Aka. Erosu purasu Gyakusatsu

Appreciation requires an ambivalent participation

p  Shinji Sushizaki  d  Yoshishige Yoshida  w  Yoshishige Yoshida, Masahiro Yamada  ph  Motokichi Hasegawa  ed  Hiroyuki Yasuoka  m  Toshi Ichiyanaga  art  Tsuyoshi Ishii

Mariko Okada (Noe Ito), Toshiyuki Hosokawa (Sakae Osugi), Yuko Kusunoki (Itsuko Masaoka), Kasuko Ireno (Akika Hiraga), Etsushi Takahashi (Jun Tsuji), Taeko Shinbashi (Chiyoko), Daijiro Harada (Wada), Ejko Sokutai (Toshiko), Masako Yagi (Yasuko),

Upon watching this film for the first time, even in the shorter 166m version that was for a long time the only one available anywhere with English subtitles, one is left drained, a quite literal mental wreck.  Even those versed in the seminal works of Yoshida’s contemporaries, Oshima and Imamura, will be unprepared for this.  That his work still remains unavailable to the English speaking world, barely mentioned in any major film guide or tome, is one of the greatest oversights of accepted film reference literature.  If he only made this one film, Yoshida would be recognised as a giant. 

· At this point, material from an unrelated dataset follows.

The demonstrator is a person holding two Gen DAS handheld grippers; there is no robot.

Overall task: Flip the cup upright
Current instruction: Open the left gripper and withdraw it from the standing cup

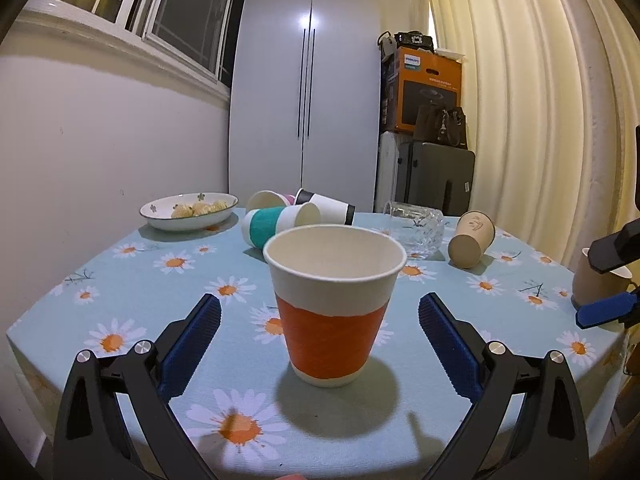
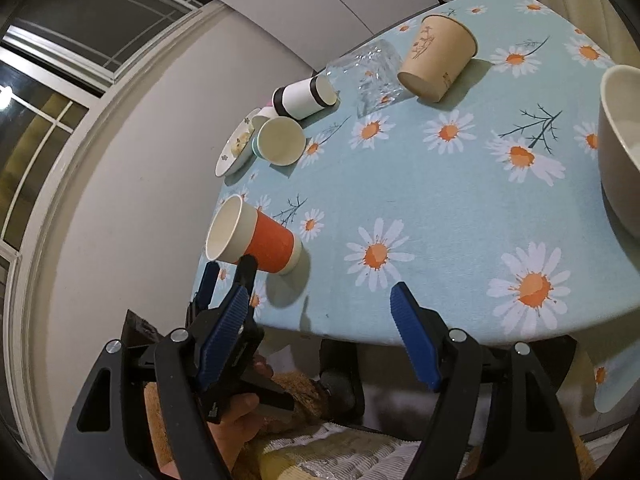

            Essentially the film relates the story of the famous Japanese anarchist Sakae Osugi, who was killed by the authorities soon after the Tokyo earthquake of 1923, aged 38.  It tells his story through his three women; his wife, Yasuko, his current lover, Noe Ito, who was killed with him, and Itsuko, who tries unsuccessfully to kill him in 1916.  His story is inter-cut with that of two students in modern day Tokyo, who discuss the merits or otherwise of free love and Osugi’s life and times. (more…)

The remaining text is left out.